--- Data segment ---
------------

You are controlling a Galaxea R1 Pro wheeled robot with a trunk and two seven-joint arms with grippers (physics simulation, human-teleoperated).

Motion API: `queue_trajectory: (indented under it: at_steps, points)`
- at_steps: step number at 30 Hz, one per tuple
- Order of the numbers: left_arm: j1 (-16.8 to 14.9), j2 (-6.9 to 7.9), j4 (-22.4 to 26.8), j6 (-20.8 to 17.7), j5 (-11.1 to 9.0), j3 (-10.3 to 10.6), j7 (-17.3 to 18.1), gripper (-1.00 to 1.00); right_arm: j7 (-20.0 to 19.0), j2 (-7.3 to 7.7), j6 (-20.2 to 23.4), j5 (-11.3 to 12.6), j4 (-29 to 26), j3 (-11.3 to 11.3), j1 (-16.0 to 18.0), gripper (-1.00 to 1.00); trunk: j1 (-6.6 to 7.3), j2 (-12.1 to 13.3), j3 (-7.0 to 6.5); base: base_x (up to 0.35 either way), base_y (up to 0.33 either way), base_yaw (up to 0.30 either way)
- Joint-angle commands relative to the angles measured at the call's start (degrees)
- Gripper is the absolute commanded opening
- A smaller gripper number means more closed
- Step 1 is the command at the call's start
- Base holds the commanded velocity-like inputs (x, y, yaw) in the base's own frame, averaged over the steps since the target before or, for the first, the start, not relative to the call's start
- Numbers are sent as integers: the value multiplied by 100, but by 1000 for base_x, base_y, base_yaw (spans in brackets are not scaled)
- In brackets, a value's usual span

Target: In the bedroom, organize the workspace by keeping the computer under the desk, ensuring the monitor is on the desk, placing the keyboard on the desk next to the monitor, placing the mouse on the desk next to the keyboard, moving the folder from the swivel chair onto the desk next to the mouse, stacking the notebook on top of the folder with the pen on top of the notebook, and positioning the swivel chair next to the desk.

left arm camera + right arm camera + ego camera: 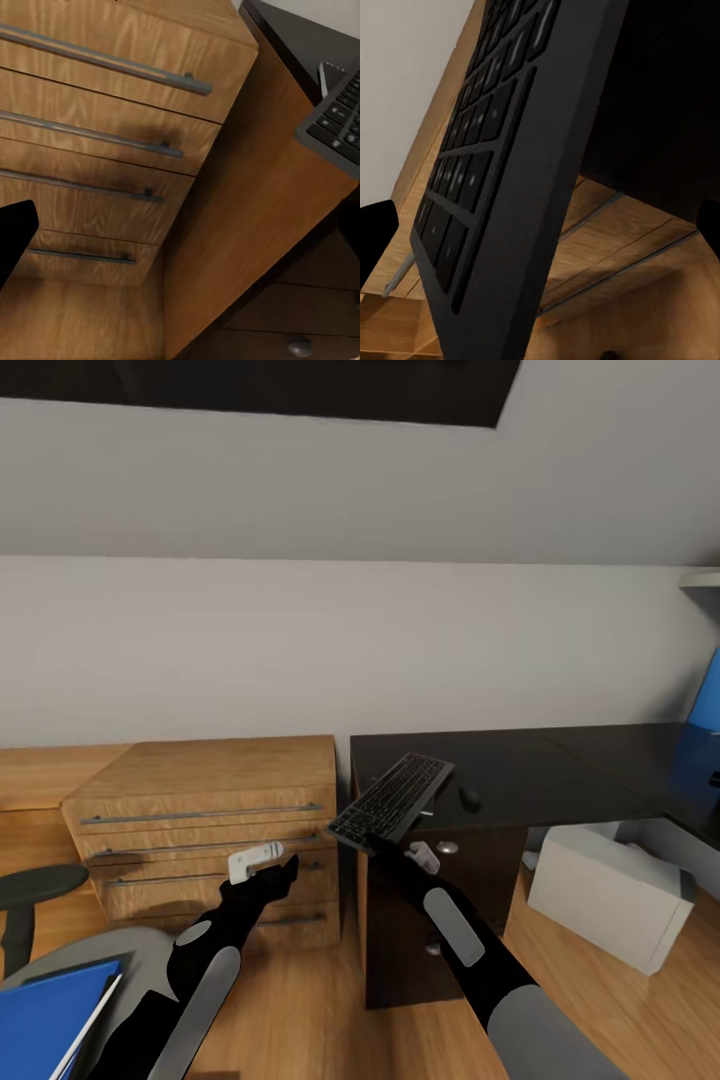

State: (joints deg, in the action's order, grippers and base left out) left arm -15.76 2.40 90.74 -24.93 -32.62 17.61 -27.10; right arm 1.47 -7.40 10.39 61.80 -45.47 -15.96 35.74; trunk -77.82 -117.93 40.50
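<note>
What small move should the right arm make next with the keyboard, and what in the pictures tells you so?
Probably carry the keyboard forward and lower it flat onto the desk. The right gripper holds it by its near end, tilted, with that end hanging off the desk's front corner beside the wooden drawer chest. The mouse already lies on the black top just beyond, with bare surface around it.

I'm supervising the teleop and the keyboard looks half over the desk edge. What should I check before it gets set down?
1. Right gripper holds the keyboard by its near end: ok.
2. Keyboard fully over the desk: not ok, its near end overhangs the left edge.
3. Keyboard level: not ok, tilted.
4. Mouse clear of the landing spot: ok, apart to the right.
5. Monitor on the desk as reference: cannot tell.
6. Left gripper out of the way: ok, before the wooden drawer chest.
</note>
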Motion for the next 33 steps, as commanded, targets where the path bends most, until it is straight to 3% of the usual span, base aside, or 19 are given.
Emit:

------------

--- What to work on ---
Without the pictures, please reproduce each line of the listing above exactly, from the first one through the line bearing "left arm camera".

--- Answer to the problem ---
You are controlling a Galaxea R1 Pro wheeled robot with a trunk and two seven-joint arms with grippers (physics simulation, human-teleoperated).

Motion API: `queue_trajectory: (indented under it: at_steps, points)`
- at_steps: step number at 30 Hz, one per tuple
- Order of the numbers: left_arm: j1 (-16.8 to 14.9), j2 (-6.9 to 7.9), j4 (-22.4 to 26.8), j6 (-20.8 to 17.7), j5 (-11.1 to 9.0), j3 (-10.3 to 10.6), j7 (-17.3 to 18.1), gripper (-1.00 to 1.00); right_arm: j7 (-20.0 to 19.0), j2 (-7.3 to 7.7), j6 (-20.2 to 23.4), j5 (-11.3 to 12.6), j4 (-29 to 26), j3 (-11.3 to 11.3), j1 (-16.0 to 18.0), gripper (-1.00 to 1.00); trunk: j1 (-6.6 to 7.3), j2 (-12.1 to 13.3), j3 (-7.0 to 6.5); base: base_x (up to 0.35 either way), base_y (up to 0.33 either way), base_yaw (up to 0.30 either way)
- Joint-angle commands relative to the angles measured at the call's start (degrees)
- Gripper is the absolute commanded opening
- A smaller gripper number means more closed
- Step 1 is the command at the call's start
- Base holds the commanded velocity-like inputs (x, y, yaw) in the base's own frame, averaged over the steps since the target before or, for the first, the start, not relative to the call's start
- Numbers are sent as integers: the value multiplied by 100, but by 1000 for base_x, base_y, base_yaw (spans in brackets are not scaled)
- In brackets, a value's usual span

Target: In the bedroom, organize the workspace by keeping the computer under the desk, ensuring the monitor is on the desk, placing the keyboard on the desk next to the monitor, placing the mouse on the desk next to the keyboard, moving the folder from the swivel chair onto the desk next to the mouse, stacking the notebook on top of the folder with the pen on top of the notebook, and positioning the swivel chair next to the desk.

left arm camera + right arm camera + ego camera: 

The full answer has been given.